What is expected ::
In the listing below, find the line with "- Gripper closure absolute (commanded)" and the line with "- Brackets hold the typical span". Repeat those two lines and all lines between them exactly.

Supplied data ::

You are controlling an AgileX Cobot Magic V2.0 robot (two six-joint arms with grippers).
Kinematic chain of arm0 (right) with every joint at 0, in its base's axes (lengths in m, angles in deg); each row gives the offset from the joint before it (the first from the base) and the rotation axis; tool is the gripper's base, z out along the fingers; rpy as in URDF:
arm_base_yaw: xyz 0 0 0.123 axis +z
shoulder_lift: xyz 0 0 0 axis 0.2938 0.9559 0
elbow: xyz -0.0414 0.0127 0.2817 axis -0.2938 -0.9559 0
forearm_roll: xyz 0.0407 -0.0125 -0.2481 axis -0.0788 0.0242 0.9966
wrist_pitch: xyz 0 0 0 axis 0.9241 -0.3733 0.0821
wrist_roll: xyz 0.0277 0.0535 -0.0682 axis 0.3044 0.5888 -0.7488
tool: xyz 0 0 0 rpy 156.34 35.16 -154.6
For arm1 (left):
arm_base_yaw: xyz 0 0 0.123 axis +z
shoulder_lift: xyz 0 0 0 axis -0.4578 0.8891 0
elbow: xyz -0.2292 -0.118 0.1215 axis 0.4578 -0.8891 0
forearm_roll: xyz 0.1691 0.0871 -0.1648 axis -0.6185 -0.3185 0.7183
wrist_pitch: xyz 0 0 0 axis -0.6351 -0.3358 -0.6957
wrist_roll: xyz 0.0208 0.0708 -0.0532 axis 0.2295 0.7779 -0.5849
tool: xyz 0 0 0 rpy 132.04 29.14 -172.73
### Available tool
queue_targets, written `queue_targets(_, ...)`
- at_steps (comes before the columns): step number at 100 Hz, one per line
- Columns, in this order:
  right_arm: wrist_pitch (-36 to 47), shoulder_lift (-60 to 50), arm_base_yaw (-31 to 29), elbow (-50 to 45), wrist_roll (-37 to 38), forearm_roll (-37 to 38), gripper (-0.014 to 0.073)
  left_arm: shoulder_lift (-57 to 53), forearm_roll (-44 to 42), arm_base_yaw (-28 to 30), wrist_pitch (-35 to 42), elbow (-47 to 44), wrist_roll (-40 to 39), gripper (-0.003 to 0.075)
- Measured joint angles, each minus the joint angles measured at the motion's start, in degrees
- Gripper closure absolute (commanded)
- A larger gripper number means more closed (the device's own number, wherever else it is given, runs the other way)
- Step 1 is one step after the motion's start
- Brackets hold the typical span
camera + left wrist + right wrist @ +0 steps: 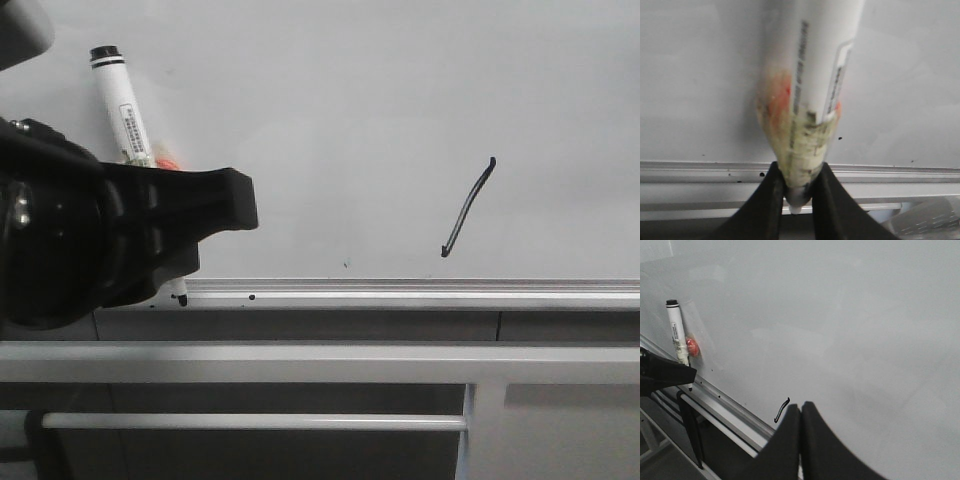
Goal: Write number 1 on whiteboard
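Note:
The whiteboard [350, 110] fills the front view. The number 1 [468, 208] is a thin slanted black stroke on its right part, above the ledge. My left gripper [215, 205] sits at the left, shut on a white marker [122, 105] that has a black end up and its dark tip [181, 298] down at the ledge. The left wrist view shows the marker [810, 75] pinched between the black fingers [772, 200]. My right gripper [801, 407] is shut with nothing in it, close to the board, the number 1 [782, 410] just beside its fingertips.
A silver ledge [420, 292] runs along the board's lower edge. Grey horizontal rails [300, 362] and a thin white bar [250, 421] lie below it. An orange-red patch [692, 346] shows on the marker near the left fingers. Small dark specks [251, 296] dot the ledge.

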State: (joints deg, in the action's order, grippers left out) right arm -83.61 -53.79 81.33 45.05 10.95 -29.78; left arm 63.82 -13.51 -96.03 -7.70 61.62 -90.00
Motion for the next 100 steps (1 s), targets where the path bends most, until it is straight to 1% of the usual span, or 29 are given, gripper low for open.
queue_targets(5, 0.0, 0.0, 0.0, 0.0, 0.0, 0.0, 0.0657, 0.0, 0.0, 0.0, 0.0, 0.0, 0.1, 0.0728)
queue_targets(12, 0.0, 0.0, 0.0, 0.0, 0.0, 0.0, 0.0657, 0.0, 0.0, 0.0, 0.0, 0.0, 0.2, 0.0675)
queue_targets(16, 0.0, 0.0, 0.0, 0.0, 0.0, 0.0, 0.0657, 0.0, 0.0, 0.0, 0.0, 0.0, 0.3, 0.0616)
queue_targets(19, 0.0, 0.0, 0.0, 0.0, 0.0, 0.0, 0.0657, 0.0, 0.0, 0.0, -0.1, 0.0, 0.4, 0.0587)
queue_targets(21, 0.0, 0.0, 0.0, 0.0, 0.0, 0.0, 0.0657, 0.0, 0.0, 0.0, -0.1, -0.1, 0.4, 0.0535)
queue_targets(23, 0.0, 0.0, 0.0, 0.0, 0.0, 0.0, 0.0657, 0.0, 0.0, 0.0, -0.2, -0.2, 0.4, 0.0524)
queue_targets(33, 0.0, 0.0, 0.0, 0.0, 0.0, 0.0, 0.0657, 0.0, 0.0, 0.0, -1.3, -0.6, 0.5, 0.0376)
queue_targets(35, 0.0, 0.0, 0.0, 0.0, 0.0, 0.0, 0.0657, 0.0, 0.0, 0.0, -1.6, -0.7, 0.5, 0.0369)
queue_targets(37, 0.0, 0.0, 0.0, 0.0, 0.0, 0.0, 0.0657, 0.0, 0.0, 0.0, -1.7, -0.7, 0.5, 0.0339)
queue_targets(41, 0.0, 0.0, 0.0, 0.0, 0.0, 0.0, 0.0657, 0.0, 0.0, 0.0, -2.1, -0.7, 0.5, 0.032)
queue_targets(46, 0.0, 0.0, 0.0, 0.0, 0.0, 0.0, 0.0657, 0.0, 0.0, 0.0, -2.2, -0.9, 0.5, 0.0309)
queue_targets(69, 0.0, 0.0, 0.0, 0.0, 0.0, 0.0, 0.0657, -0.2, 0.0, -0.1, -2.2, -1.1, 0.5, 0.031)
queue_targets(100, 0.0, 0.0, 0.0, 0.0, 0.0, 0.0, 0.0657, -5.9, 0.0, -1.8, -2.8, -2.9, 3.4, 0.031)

Exercise output ::
- Gripper closure absolute (commanded)
- A larger gripper number means more closed (the device's own number, wherever else it is given, runs the other way)
- Step 1 is one step after the motion's start
- Brackets hold the typical span

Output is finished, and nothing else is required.